INSTRUCTIONS TO FOLLOW: Search the material for "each" and show all lines that contain it.

---+---

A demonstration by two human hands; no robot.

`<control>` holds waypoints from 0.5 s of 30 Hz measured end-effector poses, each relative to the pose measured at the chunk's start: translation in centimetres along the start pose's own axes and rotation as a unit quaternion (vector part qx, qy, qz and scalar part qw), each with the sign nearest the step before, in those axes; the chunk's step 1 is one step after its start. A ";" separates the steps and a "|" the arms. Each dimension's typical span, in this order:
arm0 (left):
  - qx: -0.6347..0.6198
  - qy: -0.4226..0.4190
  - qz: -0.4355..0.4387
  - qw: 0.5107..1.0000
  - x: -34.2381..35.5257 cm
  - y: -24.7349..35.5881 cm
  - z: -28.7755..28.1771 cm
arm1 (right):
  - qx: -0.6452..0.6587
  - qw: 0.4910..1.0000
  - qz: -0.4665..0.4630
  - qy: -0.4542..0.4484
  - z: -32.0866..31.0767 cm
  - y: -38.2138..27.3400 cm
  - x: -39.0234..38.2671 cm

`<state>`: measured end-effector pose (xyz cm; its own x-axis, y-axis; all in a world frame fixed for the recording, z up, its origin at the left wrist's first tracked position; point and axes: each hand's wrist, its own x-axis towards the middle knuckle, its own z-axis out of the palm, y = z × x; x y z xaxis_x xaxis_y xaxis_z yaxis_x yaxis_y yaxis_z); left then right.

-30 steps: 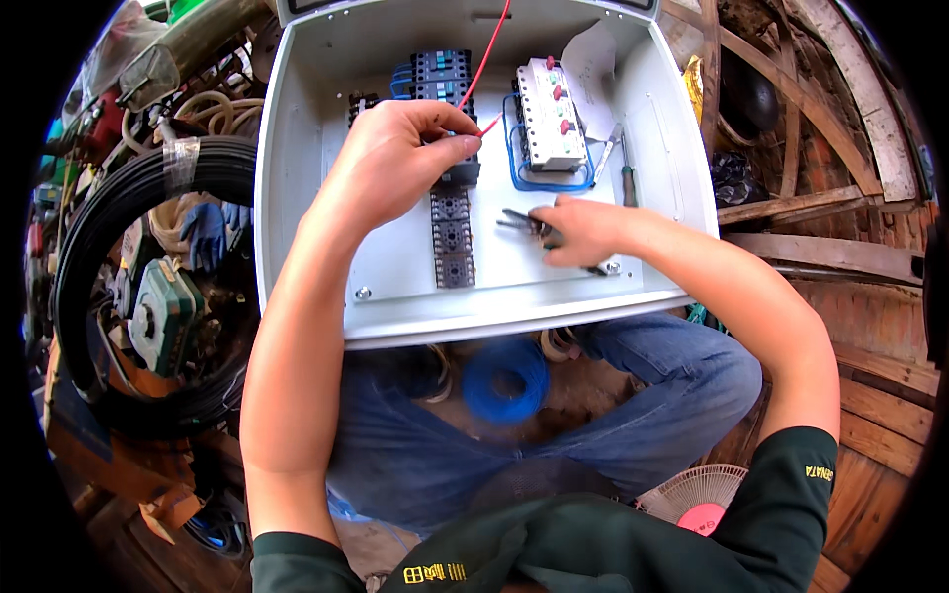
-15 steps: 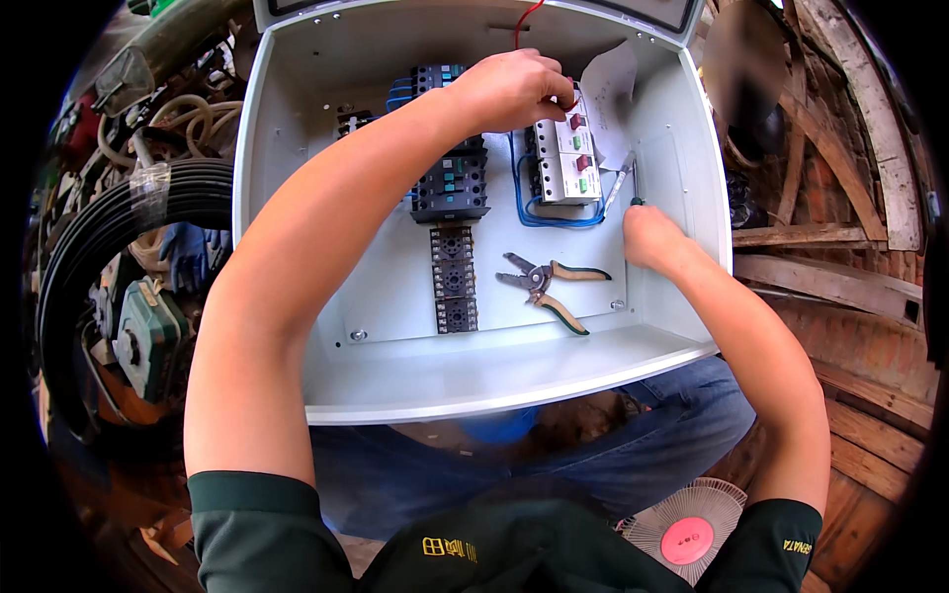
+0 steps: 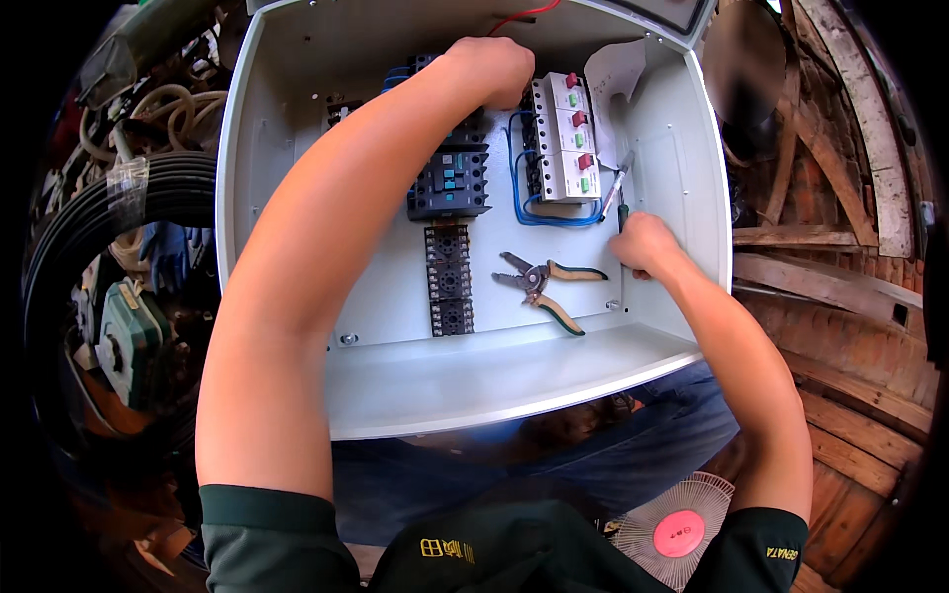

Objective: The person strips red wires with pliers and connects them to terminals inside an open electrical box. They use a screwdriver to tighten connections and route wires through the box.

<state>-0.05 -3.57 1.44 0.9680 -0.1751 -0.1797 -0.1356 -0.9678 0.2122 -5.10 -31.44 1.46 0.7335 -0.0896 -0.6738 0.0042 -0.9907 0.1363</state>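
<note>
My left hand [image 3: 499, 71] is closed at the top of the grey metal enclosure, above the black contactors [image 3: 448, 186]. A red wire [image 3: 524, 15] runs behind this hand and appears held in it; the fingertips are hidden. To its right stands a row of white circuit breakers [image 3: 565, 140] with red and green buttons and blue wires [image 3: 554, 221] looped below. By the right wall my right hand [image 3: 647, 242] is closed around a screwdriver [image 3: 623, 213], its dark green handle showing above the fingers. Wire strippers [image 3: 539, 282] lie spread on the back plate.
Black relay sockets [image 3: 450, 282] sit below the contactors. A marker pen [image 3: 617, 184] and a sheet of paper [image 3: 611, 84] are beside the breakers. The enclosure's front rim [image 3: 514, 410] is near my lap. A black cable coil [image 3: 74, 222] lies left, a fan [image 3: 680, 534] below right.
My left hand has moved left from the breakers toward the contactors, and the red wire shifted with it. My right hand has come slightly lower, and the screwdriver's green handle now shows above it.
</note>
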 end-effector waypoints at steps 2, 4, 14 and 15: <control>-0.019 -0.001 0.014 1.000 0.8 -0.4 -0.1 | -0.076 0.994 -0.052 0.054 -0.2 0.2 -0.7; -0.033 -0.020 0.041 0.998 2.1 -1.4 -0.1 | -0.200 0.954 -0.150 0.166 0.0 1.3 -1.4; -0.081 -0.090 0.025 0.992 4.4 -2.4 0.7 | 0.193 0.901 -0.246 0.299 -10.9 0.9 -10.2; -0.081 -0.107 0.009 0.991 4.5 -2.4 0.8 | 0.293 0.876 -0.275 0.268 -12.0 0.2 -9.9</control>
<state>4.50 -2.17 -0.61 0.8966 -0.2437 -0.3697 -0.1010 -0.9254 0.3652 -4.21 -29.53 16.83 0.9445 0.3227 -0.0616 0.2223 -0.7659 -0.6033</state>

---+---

ANSWER TO THIS PROBLEM:
`<control>` holds waypoints from 0.5 s of 30 Hz measured end-effector poses, each relative to the pose measured at the chunk's start: translation in centimetres along the start pose's own axes and rotation as a unit quaternion (vector part qx, qy, qz and scalar part qw), each with the sign nearest the step before, in those axes; the chunk's step 1 is one step after its start. A ";" separates the steps and a "|" the arms. Each dimension's typical span, in this order:
`<state>`: measured end-effector pose (xyz cm; its own x-axis, y-axis; all in a world frame fixed for the recording, z up, its origin at the left wrist's first tracked position; point and axes: each hand's wrist, its own x-axis towards the middle knuckle, its own z-axis out of the palm, y = z × x; x y z xaxis_x xaxis_y xaxis_z yaxis_x yaxis_y yaxis_z); left then right.

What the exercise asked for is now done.